=== Section Start ===
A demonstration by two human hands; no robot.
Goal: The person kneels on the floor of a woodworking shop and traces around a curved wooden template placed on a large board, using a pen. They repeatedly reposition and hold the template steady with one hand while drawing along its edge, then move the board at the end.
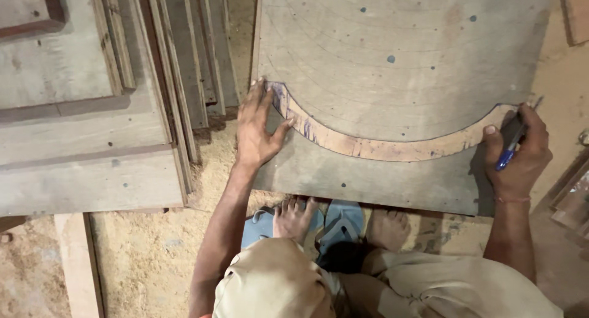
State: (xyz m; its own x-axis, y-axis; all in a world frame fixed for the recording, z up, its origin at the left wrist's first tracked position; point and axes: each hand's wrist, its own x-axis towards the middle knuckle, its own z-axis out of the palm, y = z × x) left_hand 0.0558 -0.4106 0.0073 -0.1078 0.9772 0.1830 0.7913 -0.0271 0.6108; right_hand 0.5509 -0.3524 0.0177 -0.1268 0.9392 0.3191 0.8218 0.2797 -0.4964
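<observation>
You crouch over a large grey plywood sheet [392,54] laid flat on a sawdust-strewn floor [153,256], seen from the head cam. Your left hand [257,131] lies open, palm down w/ fingers spread, pressing the left end of a curved, pale-brown wooden template strip [374,147] against the sheet. The strip arcs from that hand, dips toward you at mid-sheet, then rises to your right hand [518,152]. That hand is closed around a blue-and-black marker pen [510,140], its upper end at the strip's right end, near the sheet's right edge. A dark traced line runs along the strip's upper edge; blue smudges show at its left end. Faint concentric arcs & small dark dots mark the sheet above. Your bare feet [294,217] sit at the sheet's near edge, on or beside blue sandals [340,223]; can't tell which. A stack of grey wooden boards and strips [92,109] lies to the left, just beside the sheet.
</observation>
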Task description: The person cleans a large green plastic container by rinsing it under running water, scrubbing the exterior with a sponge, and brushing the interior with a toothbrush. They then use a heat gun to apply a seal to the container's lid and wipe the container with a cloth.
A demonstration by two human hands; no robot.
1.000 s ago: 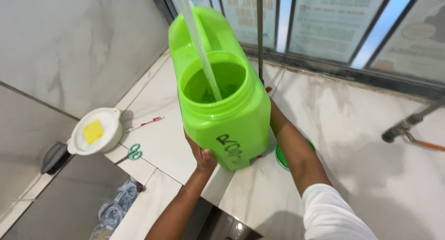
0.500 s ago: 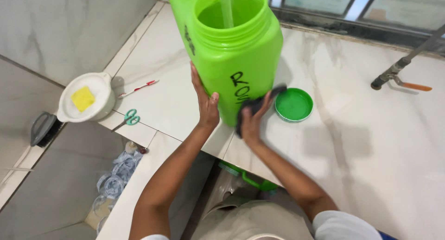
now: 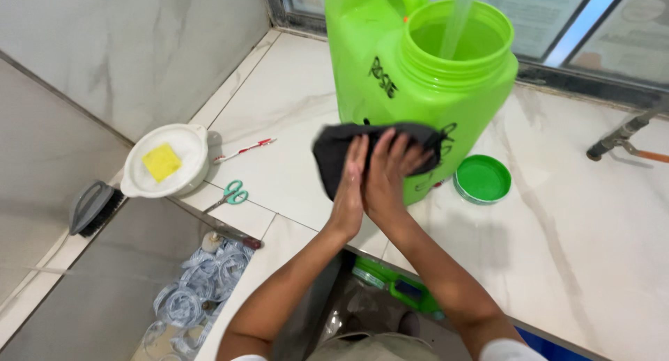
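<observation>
While upright, green jug (image 3: 418, 89) mouth-up, dark cloth (image 3: 334, 155) crosswise under both hands (image 3: 373, 176).

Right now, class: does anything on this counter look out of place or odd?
Yes. The green lid lies off the big green jug, whose mouth stands open. Scissors and a red-and-white pen lie loose on the marble counter beside a white bowl.

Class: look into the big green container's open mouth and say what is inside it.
A pale stream falls into the green container through its wide mouth. Its inner wall shows green; the bottom and any liquid level are hidden by the rim.
</observation>
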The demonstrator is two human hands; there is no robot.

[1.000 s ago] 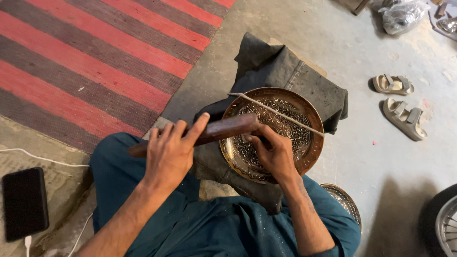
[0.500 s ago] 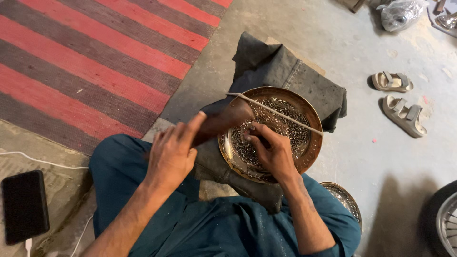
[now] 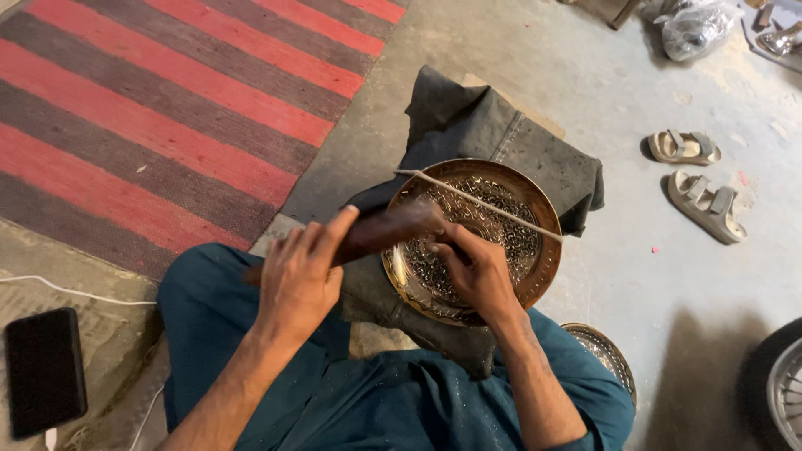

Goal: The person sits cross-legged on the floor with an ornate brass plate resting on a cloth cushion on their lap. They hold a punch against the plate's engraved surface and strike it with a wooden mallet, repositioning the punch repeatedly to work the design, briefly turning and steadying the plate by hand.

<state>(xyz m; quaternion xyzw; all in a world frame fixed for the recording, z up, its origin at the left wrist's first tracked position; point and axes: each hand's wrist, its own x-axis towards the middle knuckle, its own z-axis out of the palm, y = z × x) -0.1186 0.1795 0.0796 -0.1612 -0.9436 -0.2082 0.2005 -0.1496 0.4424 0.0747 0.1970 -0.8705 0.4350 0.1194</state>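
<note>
The left hand (image 3: 296,276) is gripping a brown mallet (image 3: 380,232) over the brass plate (image 3: 510,217) on the cloth (image 3: 476,125), and the right hand (image 3: 476,271) is pinching a small tool on it — a crooked hit could be hurting fingers (image 3: 447,255).

Floor: I see bare grey concrete floor (image 3: 585,75), dusty and stained.
Rug: a red-and-brown striped woven rug (image 3: 167,117) covers my upper left.
Sandals: a pair of beige strapped sandals (image 3: 697,179) lies on the concrete at right.
Corner: a black rubber wheel with metal rim (image 3: 781,392) at lower right.
Light: soft daylight, faint shadows.
</note>
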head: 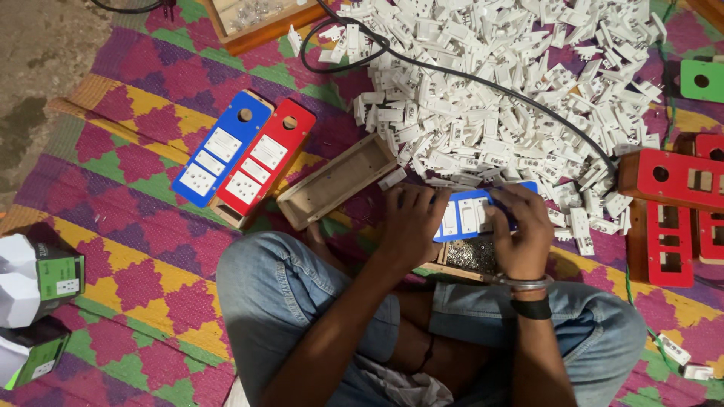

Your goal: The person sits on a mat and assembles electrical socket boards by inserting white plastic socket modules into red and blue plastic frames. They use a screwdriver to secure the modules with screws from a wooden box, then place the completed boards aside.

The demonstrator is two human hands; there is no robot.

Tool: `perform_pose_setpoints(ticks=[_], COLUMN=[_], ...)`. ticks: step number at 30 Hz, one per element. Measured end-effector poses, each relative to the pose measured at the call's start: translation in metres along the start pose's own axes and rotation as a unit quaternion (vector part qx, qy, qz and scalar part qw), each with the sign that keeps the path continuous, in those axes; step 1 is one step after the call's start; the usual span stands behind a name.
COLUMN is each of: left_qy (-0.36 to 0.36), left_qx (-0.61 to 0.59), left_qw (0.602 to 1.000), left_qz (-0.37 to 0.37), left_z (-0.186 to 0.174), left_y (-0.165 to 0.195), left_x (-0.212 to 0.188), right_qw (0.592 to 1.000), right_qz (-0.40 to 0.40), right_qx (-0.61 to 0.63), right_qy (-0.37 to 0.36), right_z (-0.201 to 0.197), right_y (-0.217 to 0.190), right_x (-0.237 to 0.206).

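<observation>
Head view, looking down: the left hand point(407, 226) and the right hand point(524, 230) both grip a blue plate point(471, 215) fitted with white switches, one hand closed on each end. Its long axis runs left to right between the hands, tilted slightly up toward the right, just above the lap. Directly under it sits a small box of screws point(471, 256). An empty wooden box point(335, 181) lies just left of the left hand. Beyond the fingers, the heap of white switches point(498, 98) spreads, nearer the right hand, crossed by a black cable point(452, 74).
</observation>
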State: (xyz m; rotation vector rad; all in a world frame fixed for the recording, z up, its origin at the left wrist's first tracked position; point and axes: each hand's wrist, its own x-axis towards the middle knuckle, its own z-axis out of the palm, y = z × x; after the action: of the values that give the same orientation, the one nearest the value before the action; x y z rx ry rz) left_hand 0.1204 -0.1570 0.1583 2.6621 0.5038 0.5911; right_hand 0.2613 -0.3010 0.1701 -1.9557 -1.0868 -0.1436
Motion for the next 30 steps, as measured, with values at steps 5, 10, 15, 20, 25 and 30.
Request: perform_pose_setpoints(ticks=[5,10,15,20,25,30], left_qy=[0.014,0.022,-0.023,-0.035,-0.018,0.006], left_qx=[0.011,-0.023,0.008,0.029,0.039,0.04], left_qw=[1.0,0.999,0.999,0.99,0.987,0.99], left_qz=[-0.009,-0.017,-0.041,-0.131,-0.157,-0.135], left_z=[-0.001,-0.001,0.002,-0.001,-0.006,-0.005], left_y=[-0.001,-0.001,-0.004,-0.018,-0.02,-0.013], left_x=[0.0,-0.001,0.001,0.009,0.011,0.008], right_qw=[0.994,0.998,0.997,0.992,0.985,0.93], right_qz=[0.072,0.04,0.078,0.097,-0.096,-0.018], right_qx=[-0.055,-0.041,-0.021,-0.018,-0.038,-0.174], right_qy=[-0.055,-0.028,-0.017,-0.076,-0.141,-0.324], right_z=[-0.003,0.004,0.006,0.002,0.039,0.076], right_y=[-0.015,-0.017,-0.01,0.0,-0.008,-0.01], right_x=[0.0,-0.003,-0.013,-0.022,-0.034,-0.047])
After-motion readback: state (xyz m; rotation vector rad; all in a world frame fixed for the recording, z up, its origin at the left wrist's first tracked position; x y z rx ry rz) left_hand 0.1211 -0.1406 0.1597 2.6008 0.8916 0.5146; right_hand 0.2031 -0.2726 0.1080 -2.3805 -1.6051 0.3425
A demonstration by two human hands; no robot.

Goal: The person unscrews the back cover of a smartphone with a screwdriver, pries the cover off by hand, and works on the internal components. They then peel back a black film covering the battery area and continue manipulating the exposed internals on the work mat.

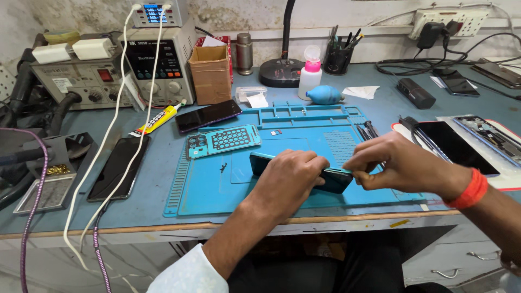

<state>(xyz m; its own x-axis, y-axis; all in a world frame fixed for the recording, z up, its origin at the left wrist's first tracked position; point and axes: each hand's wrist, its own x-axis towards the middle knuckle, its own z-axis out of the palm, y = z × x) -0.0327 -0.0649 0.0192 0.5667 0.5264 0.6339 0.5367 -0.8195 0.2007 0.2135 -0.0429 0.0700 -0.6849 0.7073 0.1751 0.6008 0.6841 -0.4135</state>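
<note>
Teal phone (304,172) held on edge over blue repair mat (206,190), near mat's front middle. Still in one piece as far as visible; no panel lifted, so opening looks barely begun (judgement only). Teal perforated frame (223,141) already lying apart on mat. Left hand (290,179) curled over phone's top edge, fingers pressed together, gripping. Right hand (393,163) at phone's right end, fingertips pinched at corner; tool between them not discernible.
</note>
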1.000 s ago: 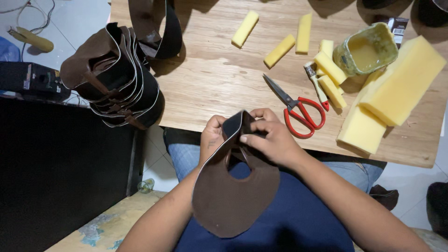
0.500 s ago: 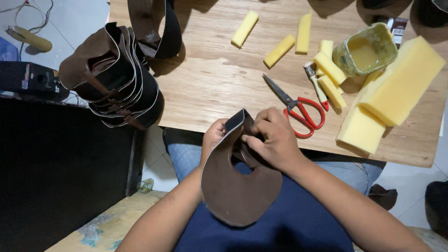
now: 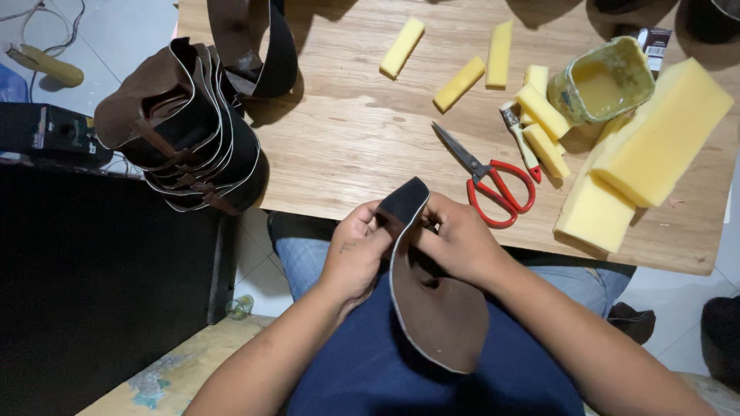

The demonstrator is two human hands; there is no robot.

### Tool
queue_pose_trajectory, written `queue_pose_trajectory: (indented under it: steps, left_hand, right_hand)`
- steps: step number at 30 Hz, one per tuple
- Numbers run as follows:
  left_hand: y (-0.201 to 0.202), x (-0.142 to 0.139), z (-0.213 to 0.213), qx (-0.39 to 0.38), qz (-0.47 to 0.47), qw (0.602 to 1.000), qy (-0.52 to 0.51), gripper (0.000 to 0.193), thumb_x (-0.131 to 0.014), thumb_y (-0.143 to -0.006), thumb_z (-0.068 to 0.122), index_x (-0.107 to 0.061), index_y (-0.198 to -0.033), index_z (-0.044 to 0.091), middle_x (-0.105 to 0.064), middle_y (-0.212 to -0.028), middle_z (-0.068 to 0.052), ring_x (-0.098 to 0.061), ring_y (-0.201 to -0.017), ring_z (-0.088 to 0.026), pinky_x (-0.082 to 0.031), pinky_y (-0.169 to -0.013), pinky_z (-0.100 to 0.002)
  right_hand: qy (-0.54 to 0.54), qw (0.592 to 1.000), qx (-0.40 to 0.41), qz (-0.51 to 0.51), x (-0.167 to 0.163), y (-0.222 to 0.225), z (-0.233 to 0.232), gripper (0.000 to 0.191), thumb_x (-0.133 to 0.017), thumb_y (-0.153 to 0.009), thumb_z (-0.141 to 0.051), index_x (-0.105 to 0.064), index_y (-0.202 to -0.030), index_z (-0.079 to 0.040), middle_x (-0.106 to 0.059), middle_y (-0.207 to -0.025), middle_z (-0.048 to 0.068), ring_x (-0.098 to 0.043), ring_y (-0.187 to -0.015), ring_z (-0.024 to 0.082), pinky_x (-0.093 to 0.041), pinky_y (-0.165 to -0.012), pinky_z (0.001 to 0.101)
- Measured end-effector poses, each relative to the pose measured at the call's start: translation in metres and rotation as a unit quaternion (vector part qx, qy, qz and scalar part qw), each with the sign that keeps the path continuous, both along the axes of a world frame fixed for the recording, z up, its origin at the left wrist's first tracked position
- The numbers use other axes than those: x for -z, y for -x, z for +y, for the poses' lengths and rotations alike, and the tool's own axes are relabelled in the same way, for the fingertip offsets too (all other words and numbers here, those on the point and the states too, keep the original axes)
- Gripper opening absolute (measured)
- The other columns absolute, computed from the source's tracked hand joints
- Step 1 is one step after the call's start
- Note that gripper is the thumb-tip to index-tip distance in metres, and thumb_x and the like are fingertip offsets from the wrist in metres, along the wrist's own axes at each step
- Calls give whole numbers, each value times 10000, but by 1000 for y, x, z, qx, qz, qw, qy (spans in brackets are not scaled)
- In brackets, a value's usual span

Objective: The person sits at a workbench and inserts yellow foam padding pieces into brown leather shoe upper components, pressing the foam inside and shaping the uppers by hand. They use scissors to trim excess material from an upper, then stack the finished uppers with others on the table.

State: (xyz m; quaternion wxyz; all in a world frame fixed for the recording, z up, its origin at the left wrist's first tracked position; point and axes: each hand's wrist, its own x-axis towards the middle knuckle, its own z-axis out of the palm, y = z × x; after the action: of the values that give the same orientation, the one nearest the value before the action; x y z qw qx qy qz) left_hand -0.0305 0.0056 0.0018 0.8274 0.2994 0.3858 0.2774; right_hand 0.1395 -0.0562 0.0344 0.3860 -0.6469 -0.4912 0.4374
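A brown leather piece (image 3: 439,308) is gripped by both hands over the lap, just in front of the table (image 3: 347,139) edge. The left hand (image 3: 354,250) is closed on its upper edge from one side, the right hand (image 3: 455,239) from the other. Compared with 1 second ago, the piece has been folded tighter: its broad lower lobe, then spread flat, is now turned edge-on and narrowed, which suggests the leather is being shaped by bending. Red scissors (image 3: 493,181) are lying on the table just beyond the right hand, with yellow foam blocks (image 3: 655,139) and a glue pot (image 3: 601,81) farther off. A stack of leather parts (image 3: 185,131) is hanging over the table's left edge.
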Motion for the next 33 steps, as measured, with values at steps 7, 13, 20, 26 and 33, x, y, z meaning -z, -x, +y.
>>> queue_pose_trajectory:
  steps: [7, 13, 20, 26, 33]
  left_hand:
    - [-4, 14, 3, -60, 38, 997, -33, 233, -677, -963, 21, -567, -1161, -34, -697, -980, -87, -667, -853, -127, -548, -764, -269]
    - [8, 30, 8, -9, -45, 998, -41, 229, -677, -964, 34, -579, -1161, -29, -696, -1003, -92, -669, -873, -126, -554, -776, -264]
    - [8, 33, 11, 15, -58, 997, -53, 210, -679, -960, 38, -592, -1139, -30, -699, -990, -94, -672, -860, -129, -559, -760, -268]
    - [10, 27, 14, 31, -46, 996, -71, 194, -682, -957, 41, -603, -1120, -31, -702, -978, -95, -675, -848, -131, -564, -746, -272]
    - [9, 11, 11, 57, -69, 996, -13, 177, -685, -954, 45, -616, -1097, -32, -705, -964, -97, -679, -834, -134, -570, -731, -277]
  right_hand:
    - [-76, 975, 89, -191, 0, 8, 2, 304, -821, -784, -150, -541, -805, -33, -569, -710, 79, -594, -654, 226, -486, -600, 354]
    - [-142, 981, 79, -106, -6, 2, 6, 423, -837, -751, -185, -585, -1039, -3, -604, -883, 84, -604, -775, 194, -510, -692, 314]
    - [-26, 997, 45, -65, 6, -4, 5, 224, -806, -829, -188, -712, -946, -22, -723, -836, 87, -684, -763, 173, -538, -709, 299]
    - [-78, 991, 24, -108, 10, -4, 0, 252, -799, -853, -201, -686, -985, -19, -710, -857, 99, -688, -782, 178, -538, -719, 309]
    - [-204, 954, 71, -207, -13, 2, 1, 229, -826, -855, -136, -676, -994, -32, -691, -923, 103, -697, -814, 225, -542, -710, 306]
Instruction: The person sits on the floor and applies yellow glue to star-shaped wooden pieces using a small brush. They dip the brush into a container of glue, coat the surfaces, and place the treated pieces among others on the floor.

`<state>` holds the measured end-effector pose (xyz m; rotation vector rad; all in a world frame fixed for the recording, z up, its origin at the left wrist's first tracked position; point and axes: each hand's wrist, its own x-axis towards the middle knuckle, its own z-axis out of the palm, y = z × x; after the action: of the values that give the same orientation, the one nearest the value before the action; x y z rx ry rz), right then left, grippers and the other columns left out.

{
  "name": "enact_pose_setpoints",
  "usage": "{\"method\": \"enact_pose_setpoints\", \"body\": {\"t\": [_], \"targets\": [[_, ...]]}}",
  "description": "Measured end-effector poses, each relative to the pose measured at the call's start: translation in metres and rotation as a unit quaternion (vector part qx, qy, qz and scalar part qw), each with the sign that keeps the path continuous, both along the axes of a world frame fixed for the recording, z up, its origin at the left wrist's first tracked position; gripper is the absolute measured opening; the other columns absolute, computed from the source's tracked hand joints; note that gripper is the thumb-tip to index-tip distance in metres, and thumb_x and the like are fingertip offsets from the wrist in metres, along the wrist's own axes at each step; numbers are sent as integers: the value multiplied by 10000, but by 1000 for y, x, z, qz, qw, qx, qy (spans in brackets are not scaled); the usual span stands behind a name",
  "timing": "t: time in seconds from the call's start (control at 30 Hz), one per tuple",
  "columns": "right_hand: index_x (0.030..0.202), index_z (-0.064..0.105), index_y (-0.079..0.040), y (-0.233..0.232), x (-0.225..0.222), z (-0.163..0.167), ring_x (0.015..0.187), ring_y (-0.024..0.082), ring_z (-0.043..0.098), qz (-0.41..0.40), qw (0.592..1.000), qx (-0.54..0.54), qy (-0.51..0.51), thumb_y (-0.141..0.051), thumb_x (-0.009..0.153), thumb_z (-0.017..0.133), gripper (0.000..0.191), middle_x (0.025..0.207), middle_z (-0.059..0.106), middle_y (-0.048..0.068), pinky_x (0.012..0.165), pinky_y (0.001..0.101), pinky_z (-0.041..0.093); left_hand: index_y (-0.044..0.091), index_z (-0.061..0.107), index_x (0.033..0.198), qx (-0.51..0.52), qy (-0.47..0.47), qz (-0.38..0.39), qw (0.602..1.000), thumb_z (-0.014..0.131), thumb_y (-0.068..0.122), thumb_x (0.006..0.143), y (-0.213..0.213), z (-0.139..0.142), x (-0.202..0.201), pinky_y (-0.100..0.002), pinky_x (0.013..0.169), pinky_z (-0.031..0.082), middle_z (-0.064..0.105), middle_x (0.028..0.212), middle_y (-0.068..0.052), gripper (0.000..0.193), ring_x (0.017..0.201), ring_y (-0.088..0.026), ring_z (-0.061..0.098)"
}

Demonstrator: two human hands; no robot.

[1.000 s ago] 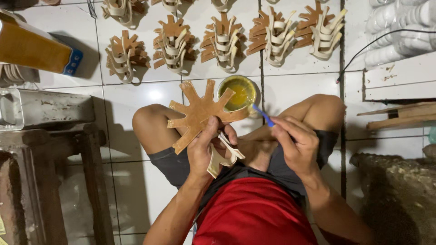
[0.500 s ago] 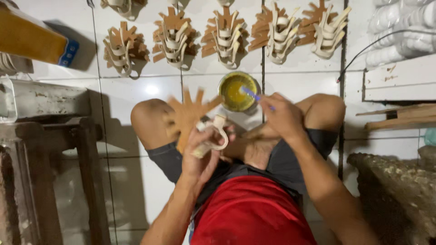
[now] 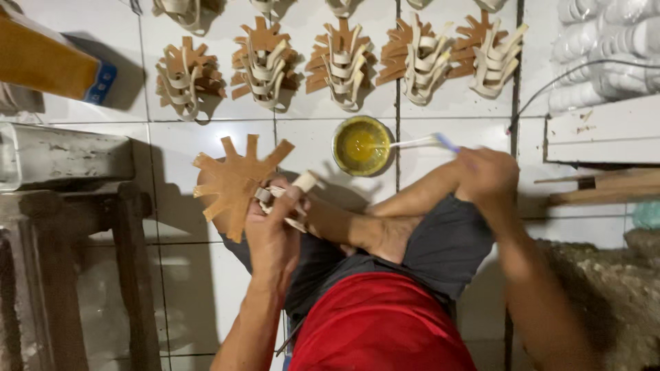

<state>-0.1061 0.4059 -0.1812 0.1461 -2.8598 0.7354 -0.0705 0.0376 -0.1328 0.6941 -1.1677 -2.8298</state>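
**Head view: brush dipped in a glue bowl while the other hand holds a spiked brown cutout**

Head camera, looking straight down on a seated person with crossed legs on a white tiled floor (image 3: 206,288). The left hand (image 3: 273,230) is closed around a brown cutout (image 3: 237,182) with finger-like spikes along its edge, together with a bundle of pale strips (image 3: 285,199) pressed against it by thumb and fingers; the cutout is held above the left knee, spikes pointing up and to the left. The right hand (image 3: 489,175) is closed on a brush (image 3: 430,141) with a white shaft and blue end; the hand is blurred, so the exact grip cannot be told. The brush tip lies inside a small round bowl (image 3: 361,145) of yellow liquid, which stands on the floor just beyond the shins, between the two hands. Beyond the bowl, a row of finished pieces (image 3: 342,62), each a brown cutout with pale strips bent over it, lies side by side on the tiles. At left stands a grey metal block (image 3: 65,156) on a dark stand; above it a tan board with a blue end (image 3: 51,65) juts in from the edge. At right, white boards (image 3: 601,134) and a wooden slat (image 3: 605,182) rest near the right arm. Red shirt (image 3: 378,323) and dark shorts fill the lower centre.
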Motion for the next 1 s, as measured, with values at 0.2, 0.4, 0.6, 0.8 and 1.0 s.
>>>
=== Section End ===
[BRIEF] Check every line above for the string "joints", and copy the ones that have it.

[TASK ANSWER]
- The other columns absolute, computed from the source's tracked hand joints
  "description": "Measured end-effector poses, each relative to the pose measured at the call's start: translation in metres and rotation as a unit quaternion (vector part qx, qy, qz and scalar part qw), each with the sign that keeps the path continuous, both along the axes of a world frame fixed for the recording, z up, its origin at the left wrist's first tracked position; gripper is the absolute measured opening; the other columns absolute, computed from the source's tracked hand joints; note that gripper is the thumb-tip to index-tip distance in metres, and thumb_x and the like are fingertip offsets from the wrist in metres, along the wrist's own axes at each step; numbers are sent as integers: the value multiplied by 10000, but by 1000 for y, x, z, qz, qw, qx, qy (spans in brackets are not scaled); the usual span stands behind a name",

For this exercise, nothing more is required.